Available data Block Start

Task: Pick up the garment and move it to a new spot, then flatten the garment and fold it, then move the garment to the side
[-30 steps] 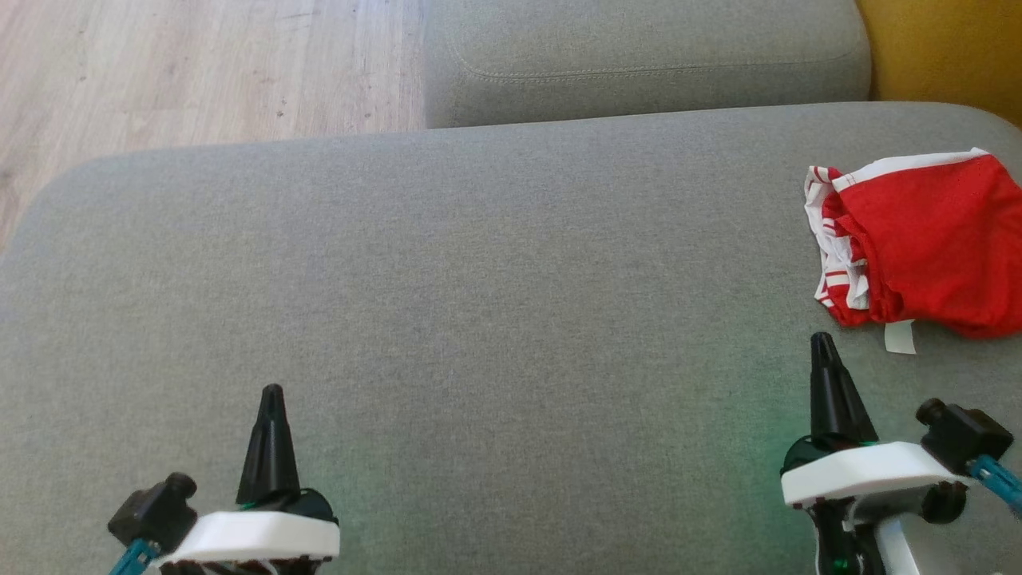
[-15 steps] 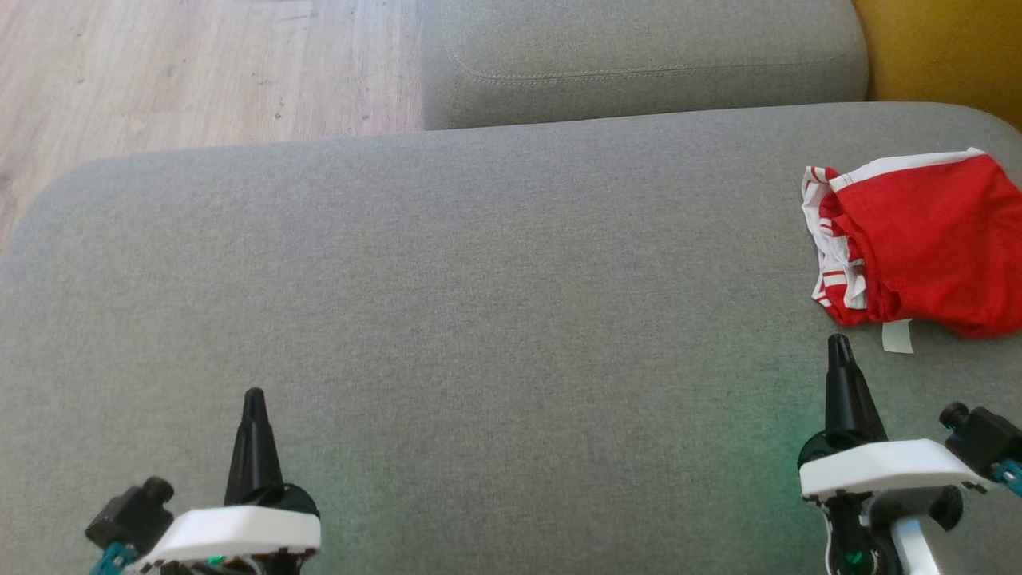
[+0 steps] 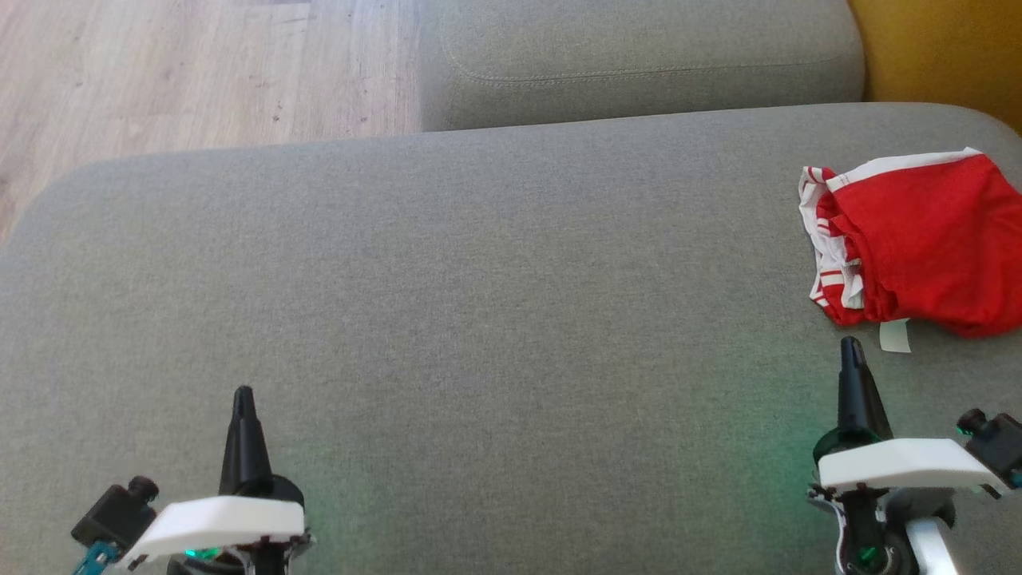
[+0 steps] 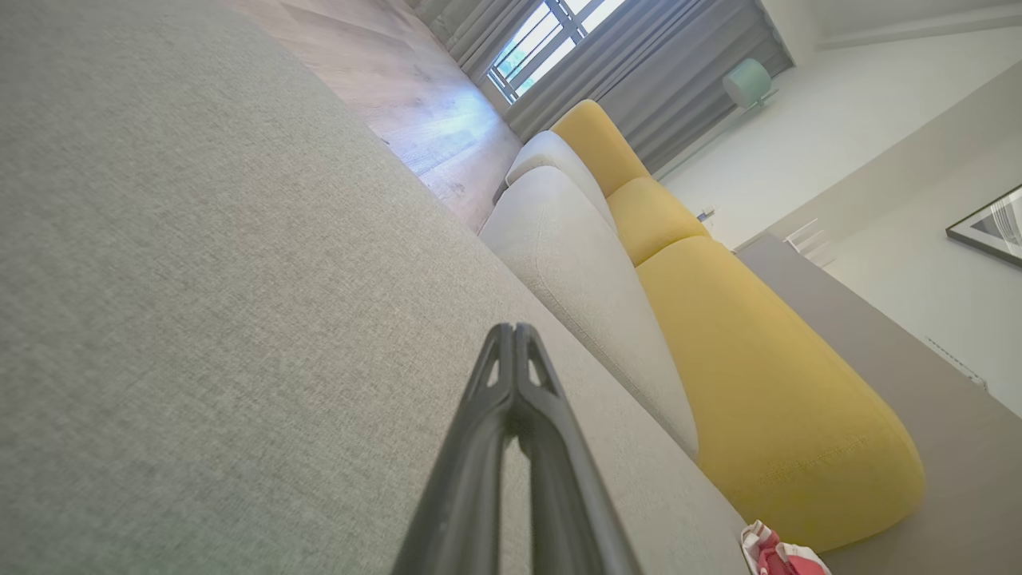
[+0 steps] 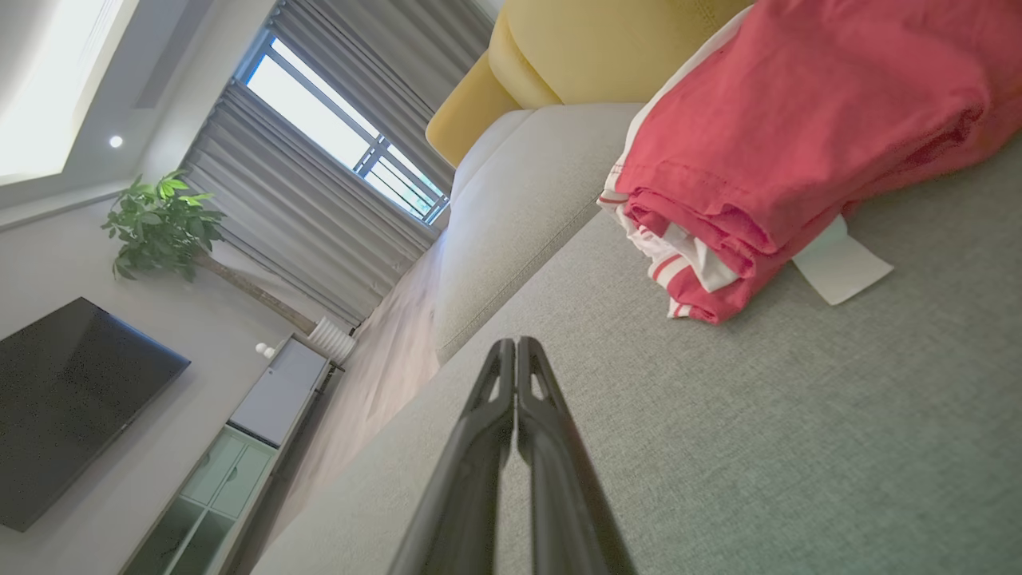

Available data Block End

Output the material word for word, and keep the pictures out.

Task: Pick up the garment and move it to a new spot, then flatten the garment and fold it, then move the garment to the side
[-30 steps] 
[-15 steps] 
[+0 steps] 
[+0 steps] 
[+0 steps] 

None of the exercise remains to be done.